More info at sirr-ecords.com and at steve-peters.blogspot.com.
News on Quiet, Minimal and Otherwise Atmospheric Music on the Big and Small Screens: (1) As of my first viewing, I can’t say if there’s enough of a proper score in No Country for Old Men to fill a 7″ single, but what there is is evocative, as blissfully mundane and forebodingly arid as the movie’s setting. It was composed by Carter Burwell, regular colleague of the film’s directors, Ethan Coen and Joel Coen, and includes guitarist David Torn among its musicians. … (2) It’s way early on The Road, the next film adaptation of a novel by Cormac McCarthy, author of No Country, but the movie is currently associated with director John Hillcoat, whose The Proposition was scored by Nick Cave (who also wrote it) and Warren Ellis (of Dirty Three), which is quite promising. … (3) Control, the bio-pic of Ian Curtis‘s brief life and briefer career with rock band Joy Division, features a score by New Order, which Joy Division became after Curtis’s 1980 suicide.

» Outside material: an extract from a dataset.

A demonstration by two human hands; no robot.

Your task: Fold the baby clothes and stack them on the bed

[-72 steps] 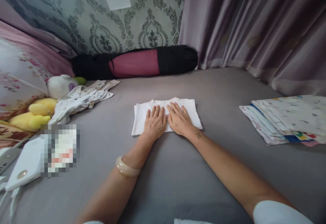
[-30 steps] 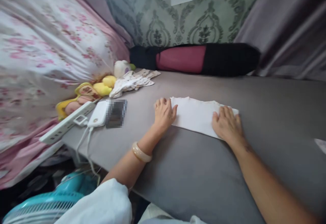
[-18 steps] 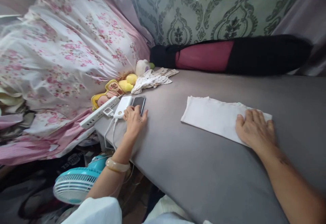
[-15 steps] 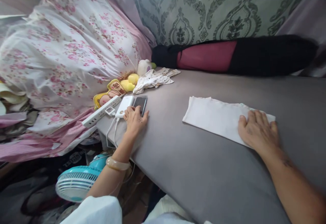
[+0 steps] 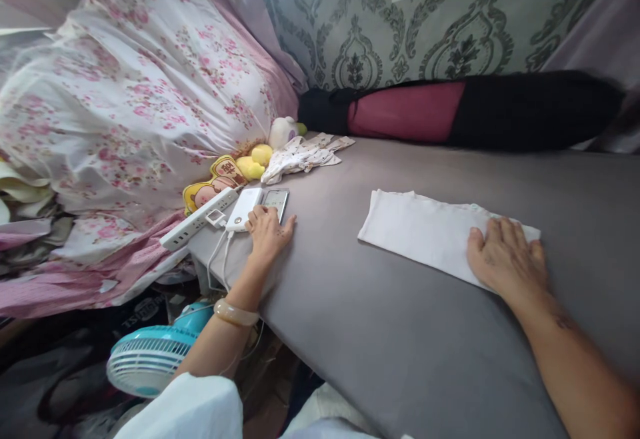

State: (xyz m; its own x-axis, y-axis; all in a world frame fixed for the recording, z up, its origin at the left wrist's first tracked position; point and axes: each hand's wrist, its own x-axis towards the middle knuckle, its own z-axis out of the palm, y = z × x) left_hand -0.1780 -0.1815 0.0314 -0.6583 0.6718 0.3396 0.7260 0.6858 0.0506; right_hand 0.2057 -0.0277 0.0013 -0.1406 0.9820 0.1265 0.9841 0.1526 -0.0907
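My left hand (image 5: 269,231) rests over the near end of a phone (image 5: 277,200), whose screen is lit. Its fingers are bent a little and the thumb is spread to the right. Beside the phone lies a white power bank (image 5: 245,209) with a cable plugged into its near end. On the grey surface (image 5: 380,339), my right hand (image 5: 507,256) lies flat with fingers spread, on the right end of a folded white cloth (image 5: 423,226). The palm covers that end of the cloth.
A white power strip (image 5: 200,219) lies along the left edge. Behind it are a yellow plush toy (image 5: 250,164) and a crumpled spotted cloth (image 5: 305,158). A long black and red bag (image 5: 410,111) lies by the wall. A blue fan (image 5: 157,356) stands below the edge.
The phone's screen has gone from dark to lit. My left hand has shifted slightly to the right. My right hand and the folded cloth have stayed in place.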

Reportedly, Curtis watched director Werner Herzog‘s Stroszek (1977) that final night, which means some of the last music Curtis heard — in addition to Iggy Pop‘s The Idiot (also 1977), which he’s said also to have played that night — was by country guitarist Chet Atkins and blues harmonica player Sonny Terry, who contributed the score to Stroszek. … (4) Under-recognized ambient musician (and longtime sound designer) Kent Sparling is on The Princess of Nebraska by director Wayne Wang (whose Slam Dance had music by Mitchell Froom) and on Seventh Moon by Eduardo Sánchez (The Blair Witch Project, which was scored by Tony Cora, who’s also on Seventh Moon). … (5) David Holmes (Ocean’s Eleven, Out of Sight) is on director Aisling Walsh‘s The Daisy Chain. … (6) Clint Mansell (Requiem for a Dream) is on The Calling, from director Jan Dunn. … (7) The excellent, score-centric blog theplaylist.blogspot.com discusses Jonny (Radiohead) Greenwood‘s work on the new Paul Thomas Anderson film, There Will Be Blood, which had previously been associated with Jon Brion, who scored Anderson’s Magnolia and Punch-Drunk Love; the piece quotes a recent Entertainment Weekly profile of Greenwood and focuses on the composer Krzysztof Penderecki‘s influence. … (8) Is there another credit more bittersweet for the movie-music professional than “Additional Music By”? … (Much of the above film-composer associations via imdb.com.)
Sound designer and musician Tim Prebble went to Japan and, like many of us might in similar circumstances, he picked up a handy new gadget. Fortunate for us, he immediately put that gadget, a self-contained digital audio recorder, to use. Prebble’s film credits include The World’s Fastest Indian, Fracture and, most recently, 30 Days of Night, and the recordings he made during his travels show his interest in room tones. Included are several segments of the ambience of a temple in Kamamura (MP3, MP3, MP3), also from a temple in Kyoto (MP3, MP3, MP3), and water drips inside a cavern (MP3).
In the post on his website, substation.co.nz, Prebble reflects on the way recording sounds (much like taking a photograph) impacted his experience of the places he visited:
I am so happy to have all of these recordings, and no doubt some of them will make it into a film one day, but imagine the opposite ie no recorder, no mic….these would all be sound memorys, slowly fading as time passes with no ability to reference them – I know which i prefer… US$200 well spent! And its like the size of two cell phones… and it makes you listen, be quiet and listen… I stopped counting the number of times I suddenly realised I had stopped breathing & was starting to hear my heart pouding in my chest, why? Simpyl because of the sonic beauty of engaging with the environment in Japan
More details on Prebble’s audio-tourism, and additional recordings of train sounds and other settings, at his website, substation.co.nz
. Also included for each of these MP3s is a quadraphonic version, from which the MP3s were derived.